#### What the task requires
Up to and including the line that contains "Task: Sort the", repeat each line of the data exactly, starting from the first.

#### Information supplied
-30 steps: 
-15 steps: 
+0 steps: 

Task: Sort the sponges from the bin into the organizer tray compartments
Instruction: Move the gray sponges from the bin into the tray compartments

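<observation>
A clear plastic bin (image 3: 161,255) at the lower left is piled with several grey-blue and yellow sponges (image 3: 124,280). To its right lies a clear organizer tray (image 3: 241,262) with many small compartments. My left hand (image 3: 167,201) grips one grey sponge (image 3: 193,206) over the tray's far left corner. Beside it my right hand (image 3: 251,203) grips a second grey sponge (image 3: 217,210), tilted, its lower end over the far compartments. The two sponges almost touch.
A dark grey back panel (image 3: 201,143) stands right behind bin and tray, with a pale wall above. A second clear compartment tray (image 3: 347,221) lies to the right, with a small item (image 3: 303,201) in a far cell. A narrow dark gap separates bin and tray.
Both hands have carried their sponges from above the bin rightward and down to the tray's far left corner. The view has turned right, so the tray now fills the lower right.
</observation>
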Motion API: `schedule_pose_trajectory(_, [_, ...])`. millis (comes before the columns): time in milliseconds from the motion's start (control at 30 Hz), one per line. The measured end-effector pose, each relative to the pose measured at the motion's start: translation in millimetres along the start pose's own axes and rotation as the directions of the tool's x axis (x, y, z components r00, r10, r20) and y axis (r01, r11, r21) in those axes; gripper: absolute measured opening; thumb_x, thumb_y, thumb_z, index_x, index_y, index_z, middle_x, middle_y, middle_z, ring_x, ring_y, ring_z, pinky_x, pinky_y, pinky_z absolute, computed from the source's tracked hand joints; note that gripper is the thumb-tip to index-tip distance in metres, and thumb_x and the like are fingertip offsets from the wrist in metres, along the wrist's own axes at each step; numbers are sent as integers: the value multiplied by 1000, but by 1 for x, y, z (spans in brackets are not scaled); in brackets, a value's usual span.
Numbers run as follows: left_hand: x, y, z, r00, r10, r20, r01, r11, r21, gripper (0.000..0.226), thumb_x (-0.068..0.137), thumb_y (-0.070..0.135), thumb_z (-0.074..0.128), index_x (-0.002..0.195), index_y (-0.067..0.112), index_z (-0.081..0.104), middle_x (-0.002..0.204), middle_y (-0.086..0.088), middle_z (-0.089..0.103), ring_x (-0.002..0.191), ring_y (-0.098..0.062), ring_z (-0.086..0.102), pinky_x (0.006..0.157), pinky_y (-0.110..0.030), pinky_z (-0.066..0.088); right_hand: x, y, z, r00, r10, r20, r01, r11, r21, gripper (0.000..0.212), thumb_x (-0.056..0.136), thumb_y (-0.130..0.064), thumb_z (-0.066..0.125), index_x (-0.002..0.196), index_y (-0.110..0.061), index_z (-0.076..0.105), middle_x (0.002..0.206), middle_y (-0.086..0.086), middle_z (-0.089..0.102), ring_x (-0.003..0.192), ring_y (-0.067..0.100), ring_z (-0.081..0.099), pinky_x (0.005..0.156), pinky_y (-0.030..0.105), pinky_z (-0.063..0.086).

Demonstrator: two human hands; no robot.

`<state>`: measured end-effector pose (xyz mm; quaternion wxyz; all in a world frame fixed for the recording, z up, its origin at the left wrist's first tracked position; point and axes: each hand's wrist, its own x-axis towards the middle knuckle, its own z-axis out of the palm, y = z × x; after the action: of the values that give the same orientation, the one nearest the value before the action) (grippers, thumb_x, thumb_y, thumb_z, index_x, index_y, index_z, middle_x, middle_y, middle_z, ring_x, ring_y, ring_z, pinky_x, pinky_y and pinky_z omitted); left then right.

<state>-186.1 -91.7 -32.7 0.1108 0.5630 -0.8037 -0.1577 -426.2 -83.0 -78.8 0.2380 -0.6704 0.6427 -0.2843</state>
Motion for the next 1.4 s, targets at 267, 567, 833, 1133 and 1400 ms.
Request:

#### Solved exercise
-30 steps: 
-15 steps: 
+0 steps: 

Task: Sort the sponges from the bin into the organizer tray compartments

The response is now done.